We can also compare our results with that obtained by Simeon and Hilderman [29].

According to their experimental results, they concluded that CPD outperformed other frequently

studied feature selection methods in four out of six text categorization tasks given the dataset

they used. In our sentiment analysis and classification research, we also observed that CPD

performed better in most cases on both datasets when SVM classifier was used. This is in line

with their results and serves as an encouragement to use CPD for further research in sentiment

analysis and classification research.

O’Keefe and Koprinska [39] also studied using CPD together with other feature selection

methods on the movie review dataset. Their results show that it is possible to maintain a state-of-

the art classification accuracy of 87.15% while using less than 36% of the features. Our results

show that, with 41.7% of the features, we could obtain an accuracy of 88.1% which is an

improvement. Just as our research confirmed, their research also showed SentiWordNet scoring

as a good feature scoring approach to use.

44

5.6.3 Drawbacks

We observed that, CPD has a much longer running time to than IG and χ2, even though its

performance was better. To reduce the running time, we used a cut off scale of 5%.
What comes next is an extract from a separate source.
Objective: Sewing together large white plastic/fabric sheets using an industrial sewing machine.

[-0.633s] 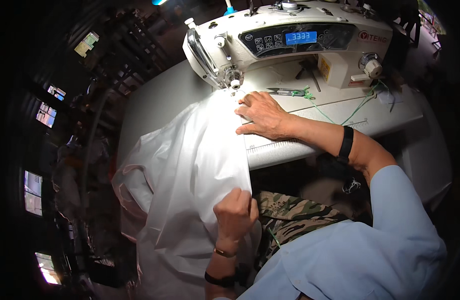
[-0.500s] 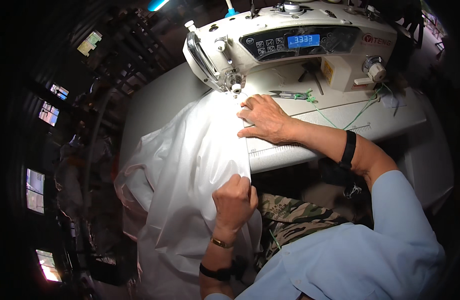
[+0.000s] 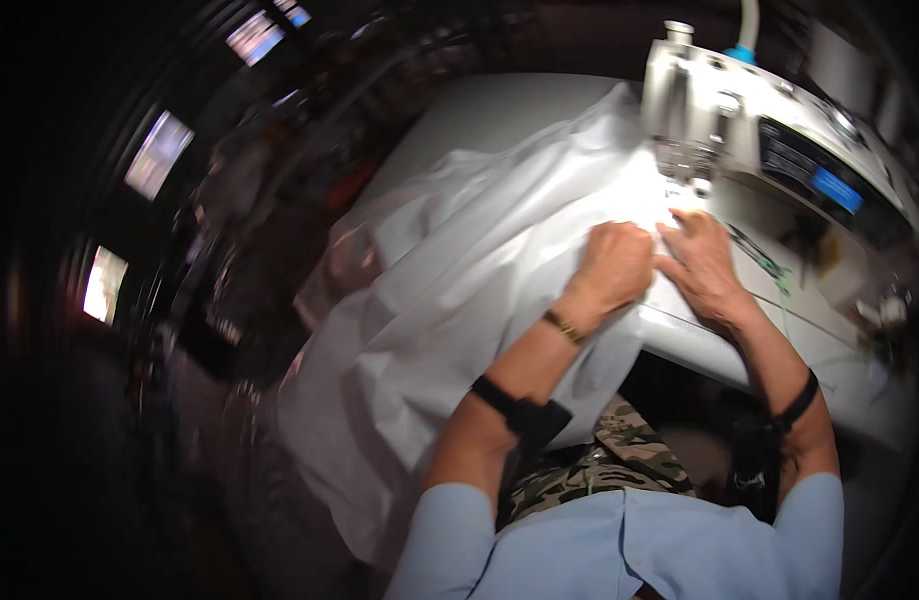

Some of the SentiWordNet scores generated were inaccurate and this may be attributed to the

reliance on glosses (is a brief notation of the meaning of a word or wording in a text) as a source

of information for determining term orientation. Some terms which should contain negative

orientation were given positive scores, and vice versa, based on the gloss the term is more likely

to be associated with. Some ambiguous terms were difficult to score and so for such terms, the

average score was chosen. This score also influenced our accuracy values.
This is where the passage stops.